As you might expect, colleges and universities have responded by enacting anti-hazing policies and 44 states have laws making hazing illegal. But hazing persists despite such policies.

Given the secrecy surrounding hazing, it’s students that have the most power to stop hazing or reduce its harms. They need to act when a group’s practices put new or prospective members at risk for physical or emotional harm and when hazing traditions place the group and its leadership at risk for criminal or university penalties. We need to motivate students to act even when high-status group members are unconcerned when the group has strong norms of secrecy and protection, and when acting carries social risks such as loss of status, shunning, or rejection.

We need to develop students’ bystander intervention skills so that they will say or do something when a group or organization’s “membership tests” cross the line. This requires increasing students’ awareness of hazing-related risks and costs and correcting hazing myths such as the idea that hazing builds group cohesion and bonding. (Studies find hazing actually undermines relationships between teammates and peers, and most hazed students don’t believe it’s effective or necessary to create bonding.)

We need to help students understand how hazing (which is abusive, dangerous, degrading, or exploitative) differs from rituals and initiations that promote commitment and group cohesion without putting prospective members in harm’s way. Coaches, student affairs professionals, national Greek organizations, etc. should also encourage student leaders to review their traditions around the initiation of new and prospective members, discard or remake those traditions that meet the definition of hazing or are otherwise high-risk, and develop non-harmful alternatives that provide the benefits intended by hazing.

Finally, we need to approach hazing from a harm-reduction perspective. Most hazing deaths, for example, involve alcohol poisoning. While it’s probably unrealistic to expect students to stop drinking to excess, we can help them identify the signs of alcohol poisoning and build their intervention skills. We can also reduce some of the perceived costs of getting help with medical amnesty policies and laws (MAPs). MAPs protect students and sometimes student organizations from formal university disciplinary action or criminal prosecution when they call for help for an alcohol or drug related emergency.

References

Allan, E. J., Kerschner, D., & Payne, J. M. (2019). College student hazing experiences, attitudes, and perceptions: Implications for Prevention. Journal of Student Affairs Research and Practice, 56, 32-48.

Allan, E. J., & Madden, M. (2012). The nature and extent of college student hazing. International Journal of Adolescent Medicine and Health, 24, 83-90.

Allan, E. J., Payne, J. M., & Kerschner, D. (2018). Transforming the culture of Hazing: A research-based hazing prevention framework. Journal of Student Affairs Research and Practice, 55, 412-425.

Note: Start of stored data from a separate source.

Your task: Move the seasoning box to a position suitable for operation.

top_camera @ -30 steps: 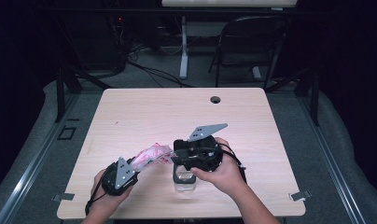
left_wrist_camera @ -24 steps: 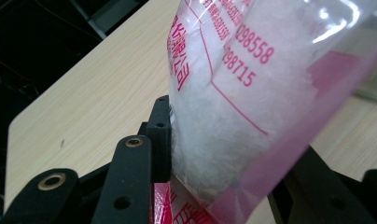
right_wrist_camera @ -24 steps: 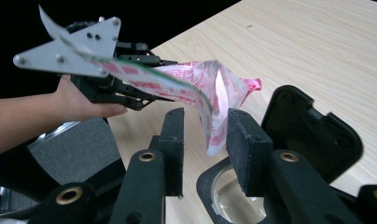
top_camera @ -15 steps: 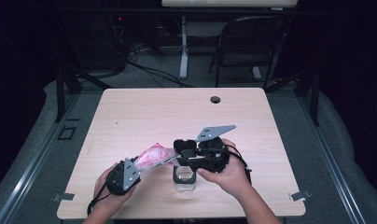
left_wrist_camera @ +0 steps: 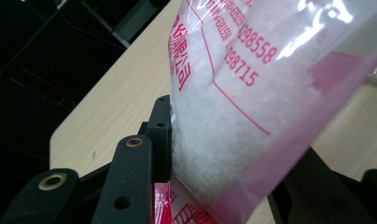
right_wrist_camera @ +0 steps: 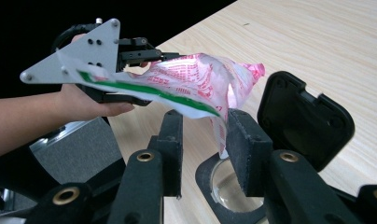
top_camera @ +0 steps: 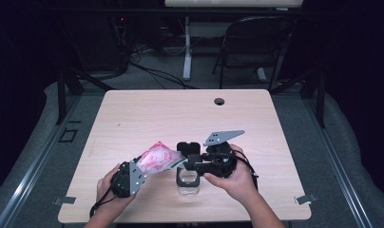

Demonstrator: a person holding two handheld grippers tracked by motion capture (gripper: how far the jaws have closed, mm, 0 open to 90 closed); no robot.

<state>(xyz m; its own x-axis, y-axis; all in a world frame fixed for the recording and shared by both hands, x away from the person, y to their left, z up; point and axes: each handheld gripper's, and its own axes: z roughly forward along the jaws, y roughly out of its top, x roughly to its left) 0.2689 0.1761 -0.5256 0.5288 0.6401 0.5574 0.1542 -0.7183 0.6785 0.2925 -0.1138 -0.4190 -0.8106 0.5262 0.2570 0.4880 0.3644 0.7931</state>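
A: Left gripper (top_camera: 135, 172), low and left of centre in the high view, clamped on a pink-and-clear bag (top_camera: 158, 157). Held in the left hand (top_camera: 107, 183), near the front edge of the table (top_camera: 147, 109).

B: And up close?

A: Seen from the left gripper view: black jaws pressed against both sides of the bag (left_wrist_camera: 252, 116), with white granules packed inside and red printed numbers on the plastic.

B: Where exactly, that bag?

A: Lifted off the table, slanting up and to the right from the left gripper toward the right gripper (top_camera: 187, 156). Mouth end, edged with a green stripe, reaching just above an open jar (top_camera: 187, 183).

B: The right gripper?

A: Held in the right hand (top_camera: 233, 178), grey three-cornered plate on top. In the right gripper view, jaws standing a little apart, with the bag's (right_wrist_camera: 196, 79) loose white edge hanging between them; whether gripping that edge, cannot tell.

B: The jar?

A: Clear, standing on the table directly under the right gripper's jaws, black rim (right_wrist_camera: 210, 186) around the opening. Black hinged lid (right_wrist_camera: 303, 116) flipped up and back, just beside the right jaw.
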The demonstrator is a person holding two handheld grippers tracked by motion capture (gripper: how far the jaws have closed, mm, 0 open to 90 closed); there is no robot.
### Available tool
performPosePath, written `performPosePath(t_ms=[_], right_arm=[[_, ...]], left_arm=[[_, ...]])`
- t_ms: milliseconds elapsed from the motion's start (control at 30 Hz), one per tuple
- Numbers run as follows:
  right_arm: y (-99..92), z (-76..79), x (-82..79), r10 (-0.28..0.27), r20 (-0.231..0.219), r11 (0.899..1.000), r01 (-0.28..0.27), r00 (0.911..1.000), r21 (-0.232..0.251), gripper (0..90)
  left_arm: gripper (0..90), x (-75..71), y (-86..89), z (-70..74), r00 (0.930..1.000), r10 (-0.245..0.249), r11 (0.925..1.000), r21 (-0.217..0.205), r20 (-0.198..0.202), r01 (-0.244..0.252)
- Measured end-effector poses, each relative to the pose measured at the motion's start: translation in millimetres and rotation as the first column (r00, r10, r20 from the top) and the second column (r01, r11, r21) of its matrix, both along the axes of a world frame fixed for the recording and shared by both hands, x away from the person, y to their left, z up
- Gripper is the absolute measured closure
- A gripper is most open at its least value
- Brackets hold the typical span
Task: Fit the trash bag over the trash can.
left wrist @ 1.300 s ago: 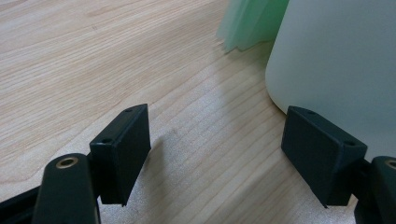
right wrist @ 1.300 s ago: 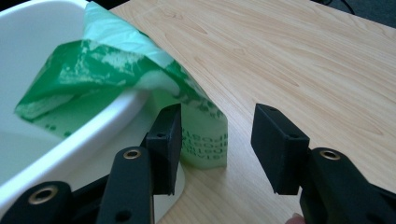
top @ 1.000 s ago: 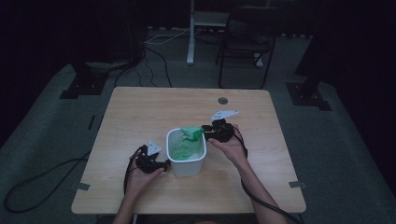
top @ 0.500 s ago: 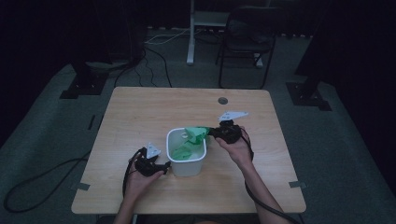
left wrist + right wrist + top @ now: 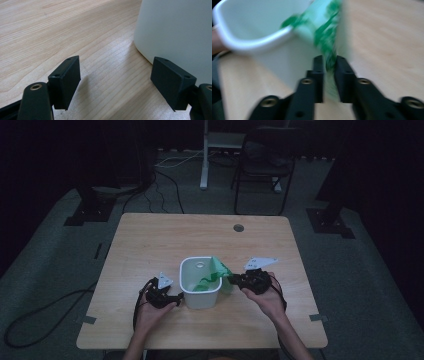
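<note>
Green bag (image 5: 219,272) pinched in nearly closed right gripper (image 5: 233,280) fingers, jaws just reopened slightly, now dragged outward over white bin (image 5: 200,292) rim; left gripper (image 5: 177,297) fingers wide open, empty, beside bin; lining underway.

A green plastic bag (image 5: 216,276) drapes over the right rim of the upright white bin (image 5: 200,290)
</note>
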State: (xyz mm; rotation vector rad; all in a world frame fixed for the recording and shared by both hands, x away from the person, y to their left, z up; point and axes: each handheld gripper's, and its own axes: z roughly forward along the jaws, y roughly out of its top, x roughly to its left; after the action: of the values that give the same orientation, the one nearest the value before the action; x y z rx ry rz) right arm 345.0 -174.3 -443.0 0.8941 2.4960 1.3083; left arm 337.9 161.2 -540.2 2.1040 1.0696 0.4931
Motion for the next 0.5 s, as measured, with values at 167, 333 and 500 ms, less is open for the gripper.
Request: performPosePath(t_ms=[167, 333, 500], right_arm=[[-20.7, -10.6, -3.4, 0.007, -0.034, 0.996, -0.004, 0.9994, 0.091, 64.2], [-38.1, -17.0, 5.7, -0.073, -0.06, 0.99, 0.079, 0.9955, 0.113, 64.9], [-34.9, -36.1, 15.6, -0.074, -0.097, 0.993, 0.082, 0.9925, 0.08, 59.5]], left_arm=[[24.7, 1.7, -0.2, -0.8, 1.0, 0.001, 1.0, 0.001, 0.0, -0.001], [24.7, 2.5, -0.5, -1.1, 1.0, 0.004, 1.0, 0.001, -0.002, -0.004], [24.7, 2.5, -0.8, -1.4, 1.0, 0.003, 1.0, 0.004, -0.003, -0.003]])
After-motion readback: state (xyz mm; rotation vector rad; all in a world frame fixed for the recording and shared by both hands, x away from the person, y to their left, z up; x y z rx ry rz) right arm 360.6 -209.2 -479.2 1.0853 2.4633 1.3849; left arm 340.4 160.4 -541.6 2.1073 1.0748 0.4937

Aronson, E., & Mills, J. (1958). The effect of severity of initiation on liking for a group. Journal of Abnormal and Social Psychology, 59, 177-182.

Bloom, J. L., & Cuevas, A. E. P. (2018). An Appreciative Approach to Hazing Prevention. In Critical Perspectives on Hazing in Colleges and Universities (pp. 126-136). Routledge.

Cimino, A. (2011). The evolution of hazing: Motivational mechanisms and the abuse of newcomers. Journal of Cognition and Culture, 11, 241-267.

Haas, A. L., Wickham, R. E., McKenna, K., Morimoto, E., & Brown, L. M. (2018). Evaluating the effectiveness of a medical amnesty policy change on college students’ alcohol consumption, physiological consequences, and helping Behaviors. Journal of Studies on Alcohol and Drugs, 79, 523-531.

Nuwer, H. (Ed.). (2018). Hazing: Destroying young lives. Indiana University Press.